Of course, the only people I actually _attack_ are people here on HN who are
very much _hostile_ to trying to do the right thing.

 _"Here's an influential VC who is ACTIVELY trying to encourage more balance
in his applicant pool and he gets attacked"_

I haven't attacked him, nor do I see anyone else in this thread attacking him.
His chosen methodology got _criticized_. Is someone trying to do something
right immune from criticism? No.

Now, is he trying to do something right in the first place? Perhaps. He does
seem to be uneasy at a male-dominated pool of responses. However, his response
to seeing this pattern is to assume that this represents a failure on the part
of some unknown women who did not respond. That's a remarkable and dubious
attitude to strike; taken most charitably, it's a startlingly _naive_ one.

" _sometimes all you have is a trusted recommendation to work from_ "

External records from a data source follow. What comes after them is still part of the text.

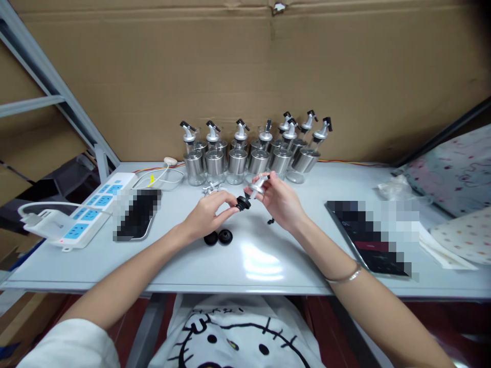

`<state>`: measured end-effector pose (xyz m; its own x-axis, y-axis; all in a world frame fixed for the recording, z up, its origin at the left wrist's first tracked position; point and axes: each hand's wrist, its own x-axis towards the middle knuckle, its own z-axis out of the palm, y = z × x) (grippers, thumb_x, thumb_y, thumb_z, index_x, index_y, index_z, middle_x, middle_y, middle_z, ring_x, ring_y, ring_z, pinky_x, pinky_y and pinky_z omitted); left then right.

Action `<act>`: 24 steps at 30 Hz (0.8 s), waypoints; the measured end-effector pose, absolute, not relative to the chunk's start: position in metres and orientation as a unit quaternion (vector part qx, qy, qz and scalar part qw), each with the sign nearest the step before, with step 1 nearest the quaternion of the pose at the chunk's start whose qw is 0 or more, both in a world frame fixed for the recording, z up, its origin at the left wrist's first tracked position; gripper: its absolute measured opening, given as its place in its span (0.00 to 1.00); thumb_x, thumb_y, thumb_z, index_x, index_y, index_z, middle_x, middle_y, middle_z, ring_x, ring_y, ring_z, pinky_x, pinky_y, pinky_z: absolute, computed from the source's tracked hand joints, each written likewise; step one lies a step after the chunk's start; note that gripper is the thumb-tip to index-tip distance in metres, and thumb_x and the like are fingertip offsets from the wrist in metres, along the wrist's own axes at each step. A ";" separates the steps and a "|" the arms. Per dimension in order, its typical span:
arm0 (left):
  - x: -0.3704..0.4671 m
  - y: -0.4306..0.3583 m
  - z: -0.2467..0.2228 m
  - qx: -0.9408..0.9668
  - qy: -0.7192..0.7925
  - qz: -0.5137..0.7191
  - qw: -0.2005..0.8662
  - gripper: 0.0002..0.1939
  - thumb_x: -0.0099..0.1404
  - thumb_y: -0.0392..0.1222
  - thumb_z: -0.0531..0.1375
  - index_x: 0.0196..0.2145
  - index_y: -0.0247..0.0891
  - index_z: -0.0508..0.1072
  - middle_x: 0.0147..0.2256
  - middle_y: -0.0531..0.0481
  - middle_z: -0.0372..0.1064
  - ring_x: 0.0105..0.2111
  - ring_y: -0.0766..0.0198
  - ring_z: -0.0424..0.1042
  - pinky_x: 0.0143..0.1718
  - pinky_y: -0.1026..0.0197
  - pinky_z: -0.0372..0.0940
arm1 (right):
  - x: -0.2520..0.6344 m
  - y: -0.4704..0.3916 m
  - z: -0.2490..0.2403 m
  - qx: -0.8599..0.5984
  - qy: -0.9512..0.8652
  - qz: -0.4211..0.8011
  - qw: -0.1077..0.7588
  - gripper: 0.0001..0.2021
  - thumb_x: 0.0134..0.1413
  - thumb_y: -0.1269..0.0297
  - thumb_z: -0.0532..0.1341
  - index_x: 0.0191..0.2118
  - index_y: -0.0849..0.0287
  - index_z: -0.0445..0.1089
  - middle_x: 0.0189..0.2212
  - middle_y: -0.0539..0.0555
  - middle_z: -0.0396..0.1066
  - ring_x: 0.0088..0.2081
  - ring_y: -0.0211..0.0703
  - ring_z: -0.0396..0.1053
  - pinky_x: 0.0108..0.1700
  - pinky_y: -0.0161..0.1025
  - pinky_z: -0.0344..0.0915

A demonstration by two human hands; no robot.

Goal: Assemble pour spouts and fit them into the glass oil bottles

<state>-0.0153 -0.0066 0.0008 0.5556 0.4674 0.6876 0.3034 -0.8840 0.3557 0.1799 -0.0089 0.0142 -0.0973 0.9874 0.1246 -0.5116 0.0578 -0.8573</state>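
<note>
Above the middle of the table, my left hand (213,212) pinches a black ribbed stopper (243,203) between thumb and fingers. Close on its right, my right hand (282,202) holds a silver pour spout (261,184) with a black tip, tilted towards the stopper. Whether the two parts touch is hard to tell. Below my left hand lie two black stoppers (225,236). Behind it are some silver spout parts (212,189). Small black pieces (271,221) rest under my right hand.
Several steel-and-glass bottles (237,163) with spouts stand along the cardboard wall (230,76). A white power strip (90,214) and a phone (140,214) are on the left. On the right lie a tablet (368,237) and a plastic bag (397,189).
</note>
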 end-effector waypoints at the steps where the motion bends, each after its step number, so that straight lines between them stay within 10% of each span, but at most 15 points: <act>1: -0.014 -0.007 0.000 0.868 0.225 0.429 0.106 0.03 0.67 0.38 0.57 0.36 0.37 0.67 0.34 0.49 0.73 0.36 0.63 0.73 0.40 0.62 0.66 | 0.179 -0.009 0.014 -0.290 -0.403 0.626 0.601 0.17 0.40 0.48 0.70 0.29 0.57 0.72 0.28 0.48 0.71 0.32 0.39 0.72 0.41 0.39 0.71; 18: -0.011 -0.010 -0.006 0.837 0.264 0.468 0.107 0.04 0.70 0.41 0.53 0.40 0.39 0.62 0.40 0.46 0.68 0.44 0.60 0.69 0.46 0.56 0.64 | 0.177 -0.015 0.013 -0.220 -0.391 0.717 0.533 0.13 0.46 0.53 0.68 0.33 0.56 0.73 0.34 0.49 0.74 0.40 0.40 0.73 0.47 0.40 0.68; 24: -0.011 -0.004 -0.014 0.839 0.241 0.475 0.107 0.13 0.71 0.42 0.51 0.52 0.41 0.57 0.50 0.41 0.62 0.51 0.59 0.64 0.48 0.54 0.64 | 0.179 -0.011 0.008 -0.233 -0.362 0.739 0.519 0.13 0.47 0.56 0.69 0.34 0.59 0.73 0.27 0.47 0.70 0.29 0.33 0.67 0.32 0.31 0.66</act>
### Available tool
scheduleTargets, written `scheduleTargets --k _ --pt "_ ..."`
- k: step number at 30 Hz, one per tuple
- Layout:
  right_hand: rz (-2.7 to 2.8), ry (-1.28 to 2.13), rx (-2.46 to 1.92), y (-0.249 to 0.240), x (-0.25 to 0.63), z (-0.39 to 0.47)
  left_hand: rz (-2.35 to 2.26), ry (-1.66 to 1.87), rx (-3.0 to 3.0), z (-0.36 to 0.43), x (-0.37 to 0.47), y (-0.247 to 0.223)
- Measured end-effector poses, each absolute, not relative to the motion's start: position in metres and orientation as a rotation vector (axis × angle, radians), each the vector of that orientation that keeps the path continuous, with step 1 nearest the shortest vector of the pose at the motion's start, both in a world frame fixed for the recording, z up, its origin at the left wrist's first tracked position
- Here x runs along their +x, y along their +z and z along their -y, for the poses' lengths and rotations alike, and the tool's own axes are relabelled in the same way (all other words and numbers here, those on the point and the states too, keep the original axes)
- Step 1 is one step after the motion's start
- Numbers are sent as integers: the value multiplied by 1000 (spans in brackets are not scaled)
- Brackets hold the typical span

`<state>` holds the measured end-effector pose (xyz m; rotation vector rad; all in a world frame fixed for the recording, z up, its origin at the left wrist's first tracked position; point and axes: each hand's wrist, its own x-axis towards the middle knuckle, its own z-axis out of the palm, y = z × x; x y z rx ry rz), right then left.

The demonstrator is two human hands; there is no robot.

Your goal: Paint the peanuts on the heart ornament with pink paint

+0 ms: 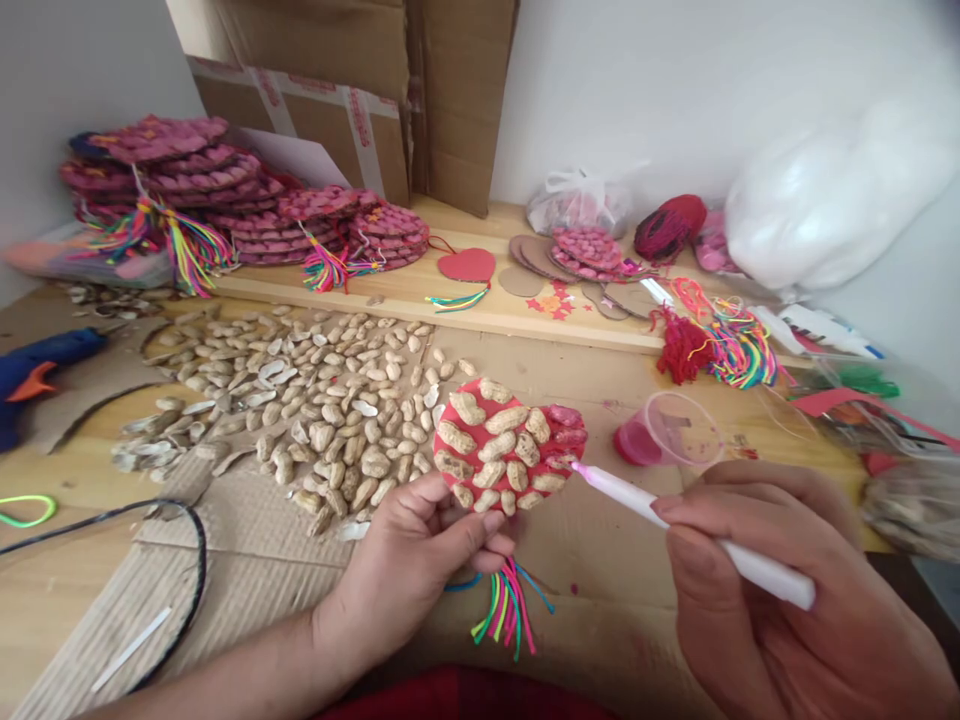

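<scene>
A red heart-shaped piece [484, 400] covered with peanut shells is held up over the cardboard. My left hand [431, 545] pinches its lower edge between thumb and fingers. Below it hangs a tassel of colourful cords [508, 605]. In my right hand [795, 580] is a white brush pen [626, 493], its pink tip touching the shells at the heart's right side. The shells there are pink; the others remain tan. A clear cup with pink liquid [637, 435] stands on the cardboard behind the pen.
Many peanut shells [330, 410] cover the cardboard at left. Stacks of pink pieces [180, 165] stand at the back left. Along the wooden shelf [525, 315] lie a red heart [466, 265], cardboard pieces and tassels. A white plastic bag [817, 200] bulges at back right.
</scene>
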<state>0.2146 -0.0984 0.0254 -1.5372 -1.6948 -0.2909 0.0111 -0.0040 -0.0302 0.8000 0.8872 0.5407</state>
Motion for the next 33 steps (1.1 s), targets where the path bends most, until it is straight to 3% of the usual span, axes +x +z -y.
scheduleTargets --k 33 --pt "1636 -229 -1543 25 210 98 -893 551 812 4 8 -34"
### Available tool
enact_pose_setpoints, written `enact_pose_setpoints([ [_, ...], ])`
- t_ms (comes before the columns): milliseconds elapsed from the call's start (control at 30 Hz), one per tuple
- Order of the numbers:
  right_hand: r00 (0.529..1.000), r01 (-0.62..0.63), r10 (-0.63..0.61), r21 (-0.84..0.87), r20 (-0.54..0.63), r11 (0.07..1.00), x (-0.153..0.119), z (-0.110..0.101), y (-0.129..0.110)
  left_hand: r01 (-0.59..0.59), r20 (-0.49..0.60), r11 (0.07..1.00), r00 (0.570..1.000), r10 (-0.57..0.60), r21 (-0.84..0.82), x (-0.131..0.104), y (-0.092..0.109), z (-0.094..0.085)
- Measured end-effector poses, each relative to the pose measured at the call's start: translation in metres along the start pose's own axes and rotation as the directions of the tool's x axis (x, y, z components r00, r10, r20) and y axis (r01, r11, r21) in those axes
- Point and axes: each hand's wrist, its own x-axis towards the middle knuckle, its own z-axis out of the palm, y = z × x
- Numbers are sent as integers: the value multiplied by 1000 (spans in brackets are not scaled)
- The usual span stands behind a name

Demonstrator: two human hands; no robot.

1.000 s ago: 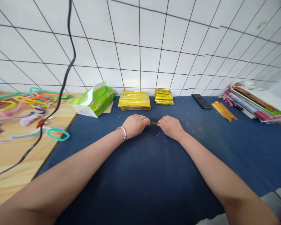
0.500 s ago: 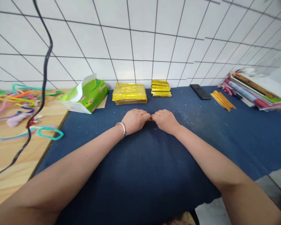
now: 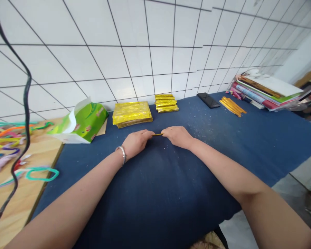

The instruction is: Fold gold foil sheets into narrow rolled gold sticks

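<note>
Crinkled, glossy gold foil seemed to cover the sheet stack (image 3: 132, 112) and the folded strips (image 3: 166, 103); the thin strip (image 3: 157, 135) showed too little to judge. The cloth (image 3: 150, 193) looked matt, the bench (image 3: 7, 199) smooth grained wood, the bracelet (image 3: 124, 155) polished metal, the tissue pack (image 3: 86, 121) shiny plastic, the pipe cleaners (image 3: 41, 179) fuzzy, the wall tiles (image 3: 134, 60) smooth and glossy.

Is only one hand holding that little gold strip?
No, the left hand and the right hand both pinch the little gold strip, which shows between them.
</note>
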Motion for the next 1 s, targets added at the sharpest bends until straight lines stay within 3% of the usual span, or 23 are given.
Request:
enact_pose_setpoints([
  [467,999,-35,35,105,5,994,0,2,10,121,59,987,992,-116,-103,-4,-6,0],
  [700,992,85,-88,-36,-87,996,0,2,6,102,-2,994,995,-102,-32,-3,-7,5],
  [1000,980,98,-128,-188,-153,977,4,9,-17,24,18,999,1000,-23,-25,1,13,5],
])
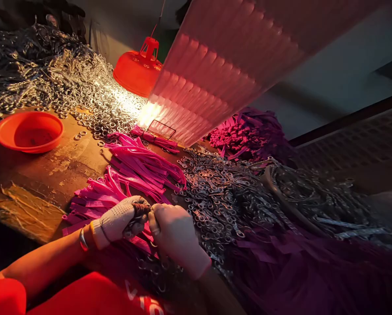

The cold fact is that someone not within a network or who cannot easily enter
that network is disadvantaged by this requirement. In this case, it's a
strongly majority-male network that shows quite a bit of discomfort and
sometimes outright hostility towards women trying to enter it.

So, I will say to you:

1) Blaming women for the fact that you've set up filters that are biased
against them? Uncool on the VC's part.

2) Jumping on someone pointing out those biased filters? Uncool on your part.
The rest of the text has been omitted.